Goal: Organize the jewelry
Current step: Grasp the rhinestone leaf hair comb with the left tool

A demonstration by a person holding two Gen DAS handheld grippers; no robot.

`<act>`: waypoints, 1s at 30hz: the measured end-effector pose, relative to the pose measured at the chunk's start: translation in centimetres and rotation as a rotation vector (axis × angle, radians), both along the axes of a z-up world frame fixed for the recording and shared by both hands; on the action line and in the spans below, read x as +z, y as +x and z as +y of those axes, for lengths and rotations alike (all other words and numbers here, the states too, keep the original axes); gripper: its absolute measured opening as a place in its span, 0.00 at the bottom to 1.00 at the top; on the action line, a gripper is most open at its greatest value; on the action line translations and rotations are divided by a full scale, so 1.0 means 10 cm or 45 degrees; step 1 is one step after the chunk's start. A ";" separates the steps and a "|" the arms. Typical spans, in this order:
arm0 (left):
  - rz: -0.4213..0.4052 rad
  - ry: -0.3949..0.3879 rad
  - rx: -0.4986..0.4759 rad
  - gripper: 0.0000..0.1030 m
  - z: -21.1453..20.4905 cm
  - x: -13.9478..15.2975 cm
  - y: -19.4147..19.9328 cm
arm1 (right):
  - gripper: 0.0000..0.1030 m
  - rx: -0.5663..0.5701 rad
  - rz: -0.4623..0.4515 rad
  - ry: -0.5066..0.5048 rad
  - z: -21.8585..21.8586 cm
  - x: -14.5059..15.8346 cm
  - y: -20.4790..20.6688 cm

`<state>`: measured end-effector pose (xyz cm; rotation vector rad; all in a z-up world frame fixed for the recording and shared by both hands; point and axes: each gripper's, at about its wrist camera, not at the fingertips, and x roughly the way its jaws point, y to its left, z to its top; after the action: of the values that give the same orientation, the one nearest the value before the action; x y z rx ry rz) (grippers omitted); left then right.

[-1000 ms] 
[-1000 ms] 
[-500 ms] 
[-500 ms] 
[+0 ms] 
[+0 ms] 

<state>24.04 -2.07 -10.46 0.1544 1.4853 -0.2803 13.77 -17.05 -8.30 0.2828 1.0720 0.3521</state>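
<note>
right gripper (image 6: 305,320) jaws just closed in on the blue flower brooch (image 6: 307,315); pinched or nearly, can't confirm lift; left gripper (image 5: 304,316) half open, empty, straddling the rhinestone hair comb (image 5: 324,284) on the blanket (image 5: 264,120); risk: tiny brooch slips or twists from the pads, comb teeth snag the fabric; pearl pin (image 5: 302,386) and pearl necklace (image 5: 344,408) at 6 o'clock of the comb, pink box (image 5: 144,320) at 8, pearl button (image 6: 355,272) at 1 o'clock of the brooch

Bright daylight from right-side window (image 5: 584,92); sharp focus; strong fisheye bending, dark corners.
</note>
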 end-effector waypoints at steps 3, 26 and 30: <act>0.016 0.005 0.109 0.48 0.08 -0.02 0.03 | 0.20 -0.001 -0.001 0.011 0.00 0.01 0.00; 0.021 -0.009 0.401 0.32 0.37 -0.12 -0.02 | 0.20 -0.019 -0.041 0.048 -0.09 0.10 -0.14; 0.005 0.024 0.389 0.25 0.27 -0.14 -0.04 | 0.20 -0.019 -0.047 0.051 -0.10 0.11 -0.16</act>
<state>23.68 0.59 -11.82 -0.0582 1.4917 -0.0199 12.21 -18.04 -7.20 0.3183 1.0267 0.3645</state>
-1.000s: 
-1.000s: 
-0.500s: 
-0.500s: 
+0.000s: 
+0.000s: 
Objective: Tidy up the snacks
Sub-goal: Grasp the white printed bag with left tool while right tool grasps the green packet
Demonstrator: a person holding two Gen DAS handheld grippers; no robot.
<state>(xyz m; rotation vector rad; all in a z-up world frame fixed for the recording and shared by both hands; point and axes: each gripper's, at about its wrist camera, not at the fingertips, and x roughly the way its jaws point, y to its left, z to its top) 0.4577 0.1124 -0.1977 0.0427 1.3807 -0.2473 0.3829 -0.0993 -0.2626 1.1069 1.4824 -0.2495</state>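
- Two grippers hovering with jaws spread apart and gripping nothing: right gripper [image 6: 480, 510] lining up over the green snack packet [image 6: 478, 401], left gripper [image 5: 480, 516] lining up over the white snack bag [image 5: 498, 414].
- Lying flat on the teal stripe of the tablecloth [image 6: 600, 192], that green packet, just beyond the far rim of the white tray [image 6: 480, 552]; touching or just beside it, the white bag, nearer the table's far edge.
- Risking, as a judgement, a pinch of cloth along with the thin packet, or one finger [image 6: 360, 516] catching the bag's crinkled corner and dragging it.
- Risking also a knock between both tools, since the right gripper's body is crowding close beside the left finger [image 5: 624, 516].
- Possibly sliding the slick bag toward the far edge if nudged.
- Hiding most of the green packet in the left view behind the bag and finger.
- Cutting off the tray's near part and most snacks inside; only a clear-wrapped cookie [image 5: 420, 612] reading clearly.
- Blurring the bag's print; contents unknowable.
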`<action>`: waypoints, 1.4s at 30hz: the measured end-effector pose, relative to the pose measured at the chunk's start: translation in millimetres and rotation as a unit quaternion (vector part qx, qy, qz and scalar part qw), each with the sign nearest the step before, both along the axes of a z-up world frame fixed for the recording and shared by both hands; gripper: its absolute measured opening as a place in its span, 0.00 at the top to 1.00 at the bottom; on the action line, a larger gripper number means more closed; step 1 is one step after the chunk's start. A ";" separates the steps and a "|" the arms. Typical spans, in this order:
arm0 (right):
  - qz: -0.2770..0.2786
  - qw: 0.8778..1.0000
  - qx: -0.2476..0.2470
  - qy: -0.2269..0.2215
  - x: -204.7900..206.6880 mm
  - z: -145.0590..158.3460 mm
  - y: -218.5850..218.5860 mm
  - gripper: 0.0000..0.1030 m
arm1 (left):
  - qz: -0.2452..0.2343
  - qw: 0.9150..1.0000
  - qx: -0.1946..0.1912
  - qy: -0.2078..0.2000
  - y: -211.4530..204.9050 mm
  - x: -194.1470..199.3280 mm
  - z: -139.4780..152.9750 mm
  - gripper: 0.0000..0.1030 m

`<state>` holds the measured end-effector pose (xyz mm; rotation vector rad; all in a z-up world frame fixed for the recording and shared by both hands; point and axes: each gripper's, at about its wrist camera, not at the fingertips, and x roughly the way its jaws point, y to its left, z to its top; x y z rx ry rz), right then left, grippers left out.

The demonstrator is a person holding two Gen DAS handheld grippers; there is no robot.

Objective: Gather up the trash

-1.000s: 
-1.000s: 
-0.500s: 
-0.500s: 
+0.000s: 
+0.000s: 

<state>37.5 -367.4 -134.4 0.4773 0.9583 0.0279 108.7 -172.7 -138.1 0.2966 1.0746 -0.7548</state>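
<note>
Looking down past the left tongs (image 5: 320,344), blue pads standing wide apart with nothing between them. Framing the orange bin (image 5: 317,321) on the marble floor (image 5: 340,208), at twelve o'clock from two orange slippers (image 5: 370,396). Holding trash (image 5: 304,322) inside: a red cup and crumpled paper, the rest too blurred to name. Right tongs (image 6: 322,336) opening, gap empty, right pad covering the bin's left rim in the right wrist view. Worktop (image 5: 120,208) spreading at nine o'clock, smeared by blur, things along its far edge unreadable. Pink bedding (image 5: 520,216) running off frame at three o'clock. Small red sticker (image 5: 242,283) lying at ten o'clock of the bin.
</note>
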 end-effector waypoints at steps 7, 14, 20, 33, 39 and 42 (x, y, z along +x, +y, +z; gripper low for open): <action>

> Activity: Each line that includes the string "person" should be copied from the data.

> Answer space:
A demonstration by a person holding two Gen DAS handheld grippers; no robot.
Demonstrator: a person holding two Gen DAS handheld grippers; no robot.
The demonstrator is a person holding two Gen DAS handheld grippers; there is no robot.

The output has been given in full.